The only good reason for fighting is in defence of rights [Walzer]
     Full Idea: The defence of rights is a reason for fighting. I want now to stress again, and finally, that it is the only reason.
     From: Michael Walzer (Just and Unjust Wars [1977], 04)
     A reaction: Walzer states at the beginning, without discussion, that his moral assumptions are based on the notion of rights. This is tricky because rights are assigned by some people to other people, and claims of rights can be challenged.
25. Social Practice / E. Policies / 1. War / b. Justice in war
For moral reasons, a just war must be a limited war [Walzer]
     Full Idea: Just wars are limited wars; there are moral reasons for the statesmen and soldiers who fight them to be prudent and realistic.
     From: Michael Walzer (Just and Unjust Wars [1977], 07)
     A reaction: This is rather profound, I think. Watch closely the behaviour of the good guys when they are winning the war. In general, to know someone's moral principles, the best indicator is how they behave when they have power.
Napoleon said 'I don't care about the deaths of a million men' [Walzer]
     Full Idea: Napoleon said 'Soldiers are made to be killed. …I do not care a fig for the lives of a million men'.

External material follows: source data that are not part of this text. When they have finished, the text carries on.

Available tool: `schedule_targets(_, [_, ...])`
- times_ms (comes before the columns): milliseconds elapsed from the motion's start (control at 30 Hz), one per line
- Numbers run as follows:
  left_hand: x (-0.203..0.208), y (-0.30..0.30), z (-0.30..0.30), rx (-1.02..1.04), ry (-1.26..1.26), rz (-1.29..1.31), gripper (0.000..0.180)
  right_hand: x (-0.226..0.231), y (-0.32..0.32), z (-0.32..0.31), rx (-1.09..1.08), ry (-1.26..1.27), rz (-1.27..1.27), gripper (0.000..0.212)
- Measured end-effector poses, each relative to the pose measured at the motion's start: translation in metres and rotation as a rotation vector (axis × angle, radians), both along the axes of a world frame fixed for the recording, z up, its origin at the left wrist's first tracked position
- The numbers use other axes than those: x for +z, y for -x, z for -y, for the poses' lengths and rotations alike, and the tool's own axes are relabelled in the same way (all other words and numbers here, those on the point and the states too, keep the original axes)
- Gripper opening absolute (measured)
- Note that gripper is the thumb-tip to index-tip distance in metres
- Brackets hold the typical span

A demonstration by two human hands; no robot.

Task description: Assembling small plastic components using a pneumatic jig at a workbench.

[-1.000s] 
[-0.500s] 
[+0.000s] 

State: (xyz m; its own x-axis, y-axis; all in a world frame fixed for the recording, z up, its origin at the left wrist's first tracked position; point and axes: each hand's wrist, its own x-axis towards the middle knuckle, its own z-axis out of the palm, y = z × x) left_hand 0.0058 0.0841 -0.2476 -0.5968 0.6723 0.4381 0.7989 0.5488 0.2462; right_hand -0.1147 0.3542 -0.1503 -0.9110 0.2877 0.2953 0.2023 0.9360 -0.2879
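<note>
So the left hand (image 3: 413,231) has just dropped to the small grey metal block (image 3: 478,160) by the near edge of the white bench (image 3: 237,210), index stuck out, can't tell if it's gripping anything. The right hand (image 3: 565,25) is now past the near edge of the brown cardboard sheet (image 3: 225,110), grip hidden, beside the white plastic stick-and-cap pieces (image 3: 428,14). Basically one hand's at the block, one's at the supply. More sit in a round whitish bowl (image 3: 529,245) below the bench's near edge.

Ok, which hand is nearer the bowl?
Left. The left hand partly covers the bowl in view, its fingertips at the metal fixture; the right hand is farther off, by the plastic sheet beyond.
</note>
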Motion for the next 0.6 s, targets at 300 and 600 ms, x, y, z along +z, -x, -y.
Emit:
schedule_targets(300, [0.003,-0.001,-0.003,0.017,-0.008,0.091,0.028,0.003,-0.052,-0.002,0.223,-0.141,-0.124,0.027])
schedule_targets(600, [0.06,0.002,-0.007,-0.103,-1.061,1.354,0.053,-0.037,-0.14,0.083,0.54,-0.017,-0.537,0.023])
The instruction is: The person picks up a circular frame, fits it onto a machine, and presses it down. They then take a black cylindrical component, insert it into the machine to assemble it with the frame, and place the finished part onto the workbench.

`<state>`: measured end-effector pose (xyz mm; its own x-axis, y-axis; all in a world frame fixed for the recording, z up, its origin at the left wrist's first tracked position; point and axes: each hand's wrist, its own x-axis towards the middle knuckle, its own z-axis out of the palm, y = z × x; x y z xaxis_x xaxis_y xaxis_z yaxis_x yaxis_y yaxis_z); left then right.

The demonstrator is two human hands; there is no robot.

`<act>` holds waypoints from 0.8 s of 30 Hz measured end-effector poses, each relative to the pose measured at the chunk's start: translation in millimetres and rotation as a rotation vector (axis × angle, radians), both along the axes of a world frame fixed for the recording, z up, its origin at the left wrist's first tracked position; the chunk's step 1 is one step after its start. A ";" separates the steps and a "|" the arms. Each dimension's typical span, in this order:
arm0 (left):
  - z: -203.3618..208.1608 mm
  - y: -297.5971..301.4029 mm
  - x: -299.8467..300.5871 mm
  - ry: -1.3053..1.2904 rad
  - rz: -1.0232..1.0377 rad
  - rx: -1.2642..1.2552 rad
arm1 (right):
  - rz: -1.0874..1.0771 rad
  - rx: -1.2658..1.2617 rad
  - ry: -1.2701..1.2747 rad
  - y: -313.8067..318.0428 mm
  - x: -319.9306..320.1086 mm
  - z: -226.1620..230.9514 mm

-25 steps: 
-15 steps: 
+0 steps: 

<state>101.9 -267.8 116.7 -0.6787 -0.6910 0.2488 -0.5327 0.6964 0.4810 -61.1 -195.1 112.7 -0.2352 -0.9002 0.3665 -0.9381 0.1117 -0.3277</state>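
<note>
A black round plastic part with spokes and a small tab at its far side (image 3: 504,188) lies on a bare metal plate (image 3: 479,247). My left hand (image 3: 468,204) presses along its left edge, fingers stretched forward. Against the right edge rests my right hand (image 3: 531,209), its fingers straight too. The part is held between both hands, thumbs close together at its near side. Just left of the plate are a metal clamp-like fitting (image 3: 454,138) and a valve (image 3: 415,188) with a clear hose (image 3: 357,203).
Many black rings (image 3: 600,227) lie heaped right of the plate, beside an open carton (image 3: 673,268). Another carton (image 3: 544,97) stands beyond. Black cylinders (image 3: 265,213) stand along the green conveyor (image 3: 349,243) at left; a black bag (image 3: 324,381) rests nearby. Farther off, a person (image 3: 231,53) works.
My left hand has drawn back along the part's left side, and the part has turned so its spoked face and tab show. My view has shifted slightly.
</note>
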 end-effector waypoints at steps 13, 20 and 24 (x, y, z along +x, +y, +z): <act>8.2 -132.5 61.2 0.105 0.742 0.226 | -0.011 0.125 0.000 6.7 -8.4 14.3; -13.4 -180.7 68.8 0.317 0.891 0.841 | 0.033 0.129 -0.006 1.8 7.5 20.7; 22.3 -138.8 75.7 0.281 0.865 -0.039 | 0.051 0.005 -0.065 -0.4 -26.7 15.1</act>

     From: Michael Walzer (Just and Unjust Wars [1977], 08)
     A reaction: [Two separate remarks attributed to Napoleon] He apparently often said things like this this later in his career. It strikes me as despicable, and anyone who still tries to present Napoleon as admirable should be ashamed.
Jus ad bellum and Jus in bello are independent; unjust wars can be fought in a just way [Walzer]
     Full Idea: Justice of war [ad bellum] and justice in war [in bello] are logically independent. It is perfectly possible for a just war to be fought unjustly, and for an unjust war to be fought in strict accordance with the rules.
     From: Michael Walzer (Just and Unjust Wars [1977], 02)
     A reaction: The perfect decorum of an unjust firing squad might even make the crime worse. There is something chilling about an evil army conducting itself perfectly within the ethics of warfare. Better than the other thing, though. McMahan disagrees.
25. Social Practice / E. Policies / 1. War / c. Combatants
The duties and moral status of loyal and obedient soldiers is the same in defence and aggression [Walzer]
     Full Idea: The duties of individual soldiers …are precisely the same in wars of aggression and wars of defence. …The moral status of soldiers on both sides is very much the same; they are led to fight by their loyalty and their lawful obedience.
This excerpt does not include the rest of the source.